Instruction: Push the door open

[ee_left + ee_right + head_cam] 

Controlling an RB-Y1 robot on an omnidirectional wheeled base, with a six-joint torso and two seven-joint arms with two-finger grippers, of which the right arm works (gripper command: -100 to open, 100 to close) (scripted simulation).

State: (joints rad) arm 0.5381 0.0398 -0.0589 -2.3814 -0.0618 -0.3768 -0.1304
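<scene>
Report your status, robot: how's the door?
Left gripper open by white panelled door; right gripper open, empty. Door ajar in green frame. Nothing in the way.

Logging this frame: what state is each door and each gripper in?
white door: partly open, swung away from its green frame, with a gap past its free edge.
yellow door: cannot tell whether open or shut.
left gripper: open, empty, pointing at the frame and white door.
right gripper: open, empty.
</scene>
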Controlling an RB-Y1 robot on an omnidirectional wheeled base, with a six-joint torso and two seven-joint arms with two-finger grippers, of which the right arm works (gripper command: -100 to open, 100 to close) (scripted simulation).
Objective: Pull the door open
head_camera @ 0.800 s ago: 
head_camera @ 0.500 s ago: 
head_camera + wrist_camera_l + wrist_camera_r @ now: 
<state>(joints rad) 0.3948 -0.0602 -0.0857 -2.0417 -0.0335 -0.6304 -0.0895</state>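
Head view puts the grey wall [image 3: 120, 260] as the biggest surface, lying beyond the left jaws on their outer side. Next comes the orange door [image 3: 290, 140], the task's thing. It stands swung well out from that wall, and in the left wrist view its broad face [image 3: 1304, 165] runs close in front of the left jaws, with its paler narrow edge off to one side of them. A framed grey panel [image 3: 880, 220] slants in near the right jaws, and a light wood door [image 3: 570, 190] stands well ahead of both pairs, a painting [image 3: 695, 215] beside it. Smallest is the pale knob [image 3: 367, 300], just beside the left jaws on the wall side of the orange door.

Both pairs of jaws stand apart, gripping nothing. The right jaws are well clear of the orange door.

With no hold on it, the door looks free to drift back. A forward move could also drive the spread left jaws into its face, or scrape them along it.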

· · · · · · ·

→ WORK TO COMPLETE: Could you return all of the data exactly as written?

→ ANSWER:
Instruction: Push the door open

[ee_left + ee_right + head_cam] 

Controlling an RB-Y1 robot on an omnidirectional wheeled base, with a six-joint torso and two seven-joint arms with two-finger grippers, of which the right arm works (gripper command: -100 to open, 100 to close) (scripted simulation).

State: (joints rad) arm 0.5381 0.0398 -0.0589 -2.3814 -0.0618 -0.3768 -0.1304
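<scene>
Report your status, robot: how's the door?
Left gripper open by white panelled door; right gripper open, empty. Door ajar in green frame. Nothing in the way.

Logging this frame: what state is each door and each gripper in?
white door: partly open, swung away from its green frame, with a gap past its free edge.
yellow door: cannot tell whether open or shut.
left gripper: open, empty, pointing at the frame and white door.
right gripper: open, empty.
</scene>
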Controlling an RB-Y1 robot on an omnidirectional wheeled base, with a six-joint torso and two seven-joint arms with two-finger grippers, of which the right arm works (gripper command: -100 to open, 100 to close) (scripted simulation).
Objective: Pull the door open
head_camera @ 0.800 s ago: 
head_camera @ 0.500 s ago: 
head_camera + wrist_camera_l + wrist_camera_r @ now: 
<state>(joints rad) 0.3948 -0.0602 -0.0857 -2.0417 -0.0335 -0.6304 -0.0895</state>
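Head view puts the grey wall [image 3: 120, 260] as the biggest surface, lying beyond the left jaws on their outer side. Next comes the orange door [image 3: 290, 140], the task's thing. It stands swung well out from that wall, and in the left wrist view its broad face [image 3: 1304, 165] runs close in front of the left jaws, with its paler narrow edge off to one side of them. A framed grey panel [image 3: 880, 220] slants in near the right jaws, and a light wood door [image 3: 570, 190] stands well ahead of both pairs, a painting [image 3: 695, 215] beside it. Smallest is the pale knob [image 3: 367, 300], just beside the left jaws on the wall side of the orange door.

Both pairs of jaws stand apart, gripping nothing. The right jaws are well clear of the orange door.

With no hold on it, the door looks free to drift back. A forward move could also drive the spread left jaws into its face, or scrape them along it.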

This answer has now been given in full.